Exercise: Review the listing and copy each line that holds the word "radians".

Data for the task:
----

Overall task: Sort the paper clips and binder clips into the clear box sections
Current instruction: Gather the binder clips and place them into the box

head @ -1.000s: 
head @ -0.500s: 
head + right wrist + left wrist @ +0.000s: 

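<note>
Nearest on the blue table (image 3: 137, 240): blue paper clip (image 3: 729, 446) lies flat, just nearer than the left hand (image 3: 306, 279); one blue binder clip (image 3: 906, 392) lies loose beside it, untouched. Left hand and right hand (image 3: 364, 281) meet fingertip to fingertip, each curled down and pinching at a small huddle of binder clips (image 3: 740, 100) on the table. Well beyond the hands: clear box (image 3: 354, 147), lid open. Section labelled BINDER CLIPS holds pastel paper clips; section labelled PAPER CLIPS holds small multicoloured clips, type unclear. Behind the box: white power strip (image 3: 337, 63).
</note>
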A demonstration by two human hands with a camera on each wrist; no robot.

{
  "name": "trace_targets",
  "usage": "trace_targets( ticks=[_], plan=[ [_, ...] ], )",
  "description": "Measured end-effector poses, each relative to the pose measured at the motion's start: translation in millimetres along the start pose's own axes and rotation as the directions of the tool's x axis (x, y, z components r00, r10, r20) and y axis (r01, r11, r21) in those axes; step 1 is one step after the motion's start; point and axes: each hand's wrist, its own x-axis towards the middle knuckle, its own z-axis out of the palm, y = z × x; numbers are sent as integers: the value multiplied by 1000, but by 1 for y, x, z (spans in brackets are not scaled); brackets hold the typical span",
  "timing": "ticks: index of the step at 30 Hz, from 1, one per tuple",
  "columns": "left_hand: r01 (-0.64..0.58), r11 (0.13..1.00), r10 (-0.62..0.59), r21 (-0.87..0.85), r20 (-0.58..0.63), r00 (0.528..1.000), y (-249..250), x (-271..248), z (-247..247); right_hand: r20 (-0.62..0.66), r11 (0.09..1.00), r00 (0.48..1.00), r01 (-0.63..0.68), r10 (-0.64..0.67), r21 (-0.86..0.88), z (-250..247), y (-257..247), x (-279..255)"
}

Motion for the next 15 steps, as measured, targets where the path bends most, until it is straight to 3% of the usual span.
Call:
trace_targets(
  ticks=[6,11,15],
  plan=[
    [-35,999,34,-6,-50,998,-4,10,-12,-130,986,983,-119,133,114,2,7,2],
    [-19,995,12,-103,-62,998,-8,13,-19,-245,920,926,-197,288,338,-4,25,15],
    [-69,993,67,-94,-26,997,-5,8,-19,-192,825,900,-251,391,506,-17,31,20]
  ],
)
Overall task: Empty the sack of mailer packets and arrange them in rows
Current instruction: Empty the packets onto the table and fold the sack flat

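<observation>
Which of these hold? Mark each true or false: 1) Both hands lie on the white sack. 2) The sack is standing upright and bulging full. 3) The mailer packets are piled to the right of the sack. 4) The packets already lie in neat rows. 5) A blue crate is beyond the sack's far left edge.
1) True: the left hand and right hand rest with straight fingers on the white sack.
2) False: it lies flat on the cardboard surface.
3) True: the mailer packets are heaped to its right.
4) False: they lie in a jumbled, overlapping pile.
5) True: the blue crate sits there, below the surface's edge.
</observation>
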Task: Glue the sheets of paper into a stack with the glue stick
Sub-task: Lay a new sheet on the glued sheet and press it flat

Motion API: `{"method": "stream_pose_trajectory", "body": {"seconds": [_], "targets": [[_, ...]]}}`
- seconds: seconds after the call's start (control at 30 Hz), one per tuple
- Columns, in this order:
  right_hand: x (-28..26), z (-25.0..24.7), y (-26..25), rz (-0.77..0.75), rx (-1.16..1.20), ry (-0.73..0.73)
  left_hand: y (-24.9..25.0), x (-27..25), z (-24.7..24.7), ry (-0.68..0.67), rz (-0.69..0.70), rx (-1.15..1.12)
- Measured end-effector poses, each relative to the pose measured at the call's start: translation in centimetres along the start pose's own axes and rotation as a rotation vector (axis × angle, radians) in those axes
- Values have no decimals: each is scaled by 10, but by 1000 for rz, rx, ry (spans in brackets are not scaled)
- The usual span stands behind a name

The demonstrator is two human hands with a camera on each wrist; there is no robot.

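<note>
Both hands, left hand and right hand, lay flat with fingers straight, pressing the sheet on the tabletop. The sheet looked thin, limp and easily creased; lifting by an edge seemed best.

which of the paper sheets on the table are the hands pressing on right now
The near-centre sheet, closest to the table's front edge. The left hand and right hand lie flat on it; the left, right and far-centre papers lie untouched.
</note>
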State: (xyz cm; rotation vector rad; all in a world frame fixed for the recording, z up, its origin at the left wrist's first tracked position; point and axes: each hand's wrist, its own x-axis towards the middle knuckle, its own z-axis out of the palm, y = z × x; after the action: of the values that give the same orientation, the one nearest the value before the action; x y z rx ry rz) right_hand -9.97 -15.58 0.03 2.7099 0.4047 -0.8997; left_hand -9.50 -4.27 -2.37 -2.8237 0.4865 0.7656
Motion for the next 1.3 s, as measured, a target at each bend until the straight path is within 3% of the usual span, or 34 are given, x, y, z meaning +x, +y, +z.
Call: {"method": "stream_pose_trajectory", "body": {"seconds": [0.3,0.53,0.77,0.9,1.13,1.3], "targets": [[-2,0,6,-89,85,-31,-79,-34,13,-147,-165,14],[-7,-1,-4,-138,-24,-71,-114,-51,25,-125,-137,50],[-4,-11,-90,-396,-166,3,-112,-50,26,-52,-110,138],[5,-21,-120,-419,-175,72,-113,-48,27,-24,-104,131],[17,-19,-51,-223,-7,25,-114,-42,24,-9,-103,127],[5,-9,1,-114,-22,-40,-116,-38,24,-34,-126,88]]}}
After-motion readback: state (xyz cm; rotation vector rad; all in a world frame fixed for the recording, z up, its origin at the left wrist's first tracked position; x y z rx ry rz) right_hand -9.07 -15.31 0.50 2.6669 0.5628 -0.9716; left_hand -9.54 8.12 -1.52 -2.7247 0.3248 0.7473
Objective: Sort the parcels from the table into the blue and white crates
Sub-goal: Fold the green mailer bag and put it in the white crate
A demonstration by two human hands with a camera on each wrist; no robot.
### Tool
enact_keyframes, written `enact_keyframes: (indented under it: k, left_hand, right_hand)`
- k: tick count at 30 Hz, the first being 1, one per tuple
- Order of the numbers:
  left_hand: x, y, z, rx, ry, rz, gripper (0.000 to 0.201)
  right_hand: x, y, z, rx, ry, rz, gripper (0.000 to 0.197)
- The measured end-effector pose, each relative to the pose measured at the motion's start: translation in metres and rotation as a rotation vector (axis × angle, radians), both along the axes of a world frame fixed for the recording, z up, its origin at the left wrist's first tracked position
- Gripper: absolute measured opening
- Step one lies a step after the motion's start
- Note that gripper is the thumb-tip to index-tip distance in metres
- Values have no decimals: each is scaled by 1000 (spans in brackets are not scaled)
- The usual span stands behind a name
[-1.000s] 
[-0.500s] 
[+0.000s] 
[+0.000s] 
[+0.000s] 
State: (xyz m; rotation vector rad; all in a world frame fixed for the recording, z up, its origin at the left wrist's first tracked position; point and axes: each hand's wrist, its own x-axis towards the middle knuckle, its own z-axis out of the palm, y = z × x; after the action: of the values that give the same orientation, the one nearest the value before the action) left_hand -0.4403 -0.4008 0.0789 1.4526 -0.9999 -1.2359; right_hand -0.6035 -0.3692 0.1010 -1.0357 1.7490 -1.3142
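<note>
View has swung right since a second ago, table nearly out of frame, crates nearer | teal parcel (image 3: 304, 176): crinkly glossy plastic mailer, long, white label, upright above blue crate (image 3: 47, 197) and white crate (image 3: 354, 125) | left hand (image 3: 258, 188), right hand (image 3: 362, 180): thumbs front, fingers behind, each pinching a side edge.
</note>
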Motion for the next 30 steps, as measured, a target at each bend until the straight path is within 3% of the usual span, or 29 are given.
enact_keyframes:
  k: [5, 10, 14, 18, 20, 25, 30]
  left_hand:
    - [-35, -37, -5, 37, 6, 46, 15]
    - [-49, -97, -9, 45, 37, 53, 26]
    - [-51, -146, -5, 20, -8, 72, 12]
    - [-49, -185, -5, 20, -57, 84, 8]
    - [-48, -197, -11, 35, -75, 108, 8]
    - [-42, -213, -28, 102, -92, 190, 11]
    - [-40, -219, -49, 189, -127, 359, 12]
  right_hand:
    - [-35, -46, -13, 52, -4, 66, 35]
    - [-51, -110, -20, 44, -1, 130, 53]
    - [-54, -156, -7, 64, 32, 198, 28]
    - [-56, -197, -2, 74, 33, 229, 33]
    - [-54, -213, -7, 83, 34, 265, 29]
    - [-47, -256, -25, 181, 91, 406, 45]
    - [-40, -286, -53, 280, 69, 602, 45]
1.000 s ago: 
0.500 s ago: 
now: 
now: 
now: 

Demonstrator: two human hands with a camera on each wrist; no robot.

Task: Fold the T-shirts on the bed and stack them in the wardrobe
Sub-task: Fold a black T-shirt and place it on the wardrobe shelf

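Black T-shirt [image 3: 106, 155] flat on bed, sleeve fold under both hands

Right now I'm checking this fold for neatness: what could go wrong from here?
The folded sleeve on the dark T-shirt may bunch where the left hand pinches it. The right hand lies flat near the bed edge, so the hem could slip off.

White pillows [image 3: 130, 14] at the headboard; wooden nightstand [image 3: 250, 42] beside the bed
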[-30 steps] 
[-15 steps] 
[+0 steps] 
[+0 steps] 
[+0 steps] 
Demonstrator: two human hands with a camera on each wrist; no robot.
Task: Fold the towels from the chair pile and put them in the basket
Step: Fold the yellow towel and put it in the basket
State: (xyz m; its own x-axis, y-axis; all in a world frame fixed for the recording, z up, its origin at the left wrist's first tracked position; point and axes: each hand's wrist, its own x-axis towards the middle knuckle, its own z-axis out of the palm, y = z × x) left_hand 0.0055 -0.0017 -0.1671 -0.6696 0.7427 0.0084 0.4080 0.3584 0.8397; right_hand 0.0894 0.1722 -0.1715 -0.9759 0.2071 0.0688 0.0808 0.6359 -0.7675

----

Solution below:
- Measured end-effector poses, each relative to the pose measured at the call's start: translation in centimetres along the start pose's own axes and rotation as a rotation vector (axis × angle, radians) in those axes
- The measured end-effector pose, each relative to the pose measured at the motion's start: translation in metres and rotation as a rotation vector (axis × angle, radians), both along the axes of a world frame fixed for the recording, z up, its origin at the left wrist's first tracked position

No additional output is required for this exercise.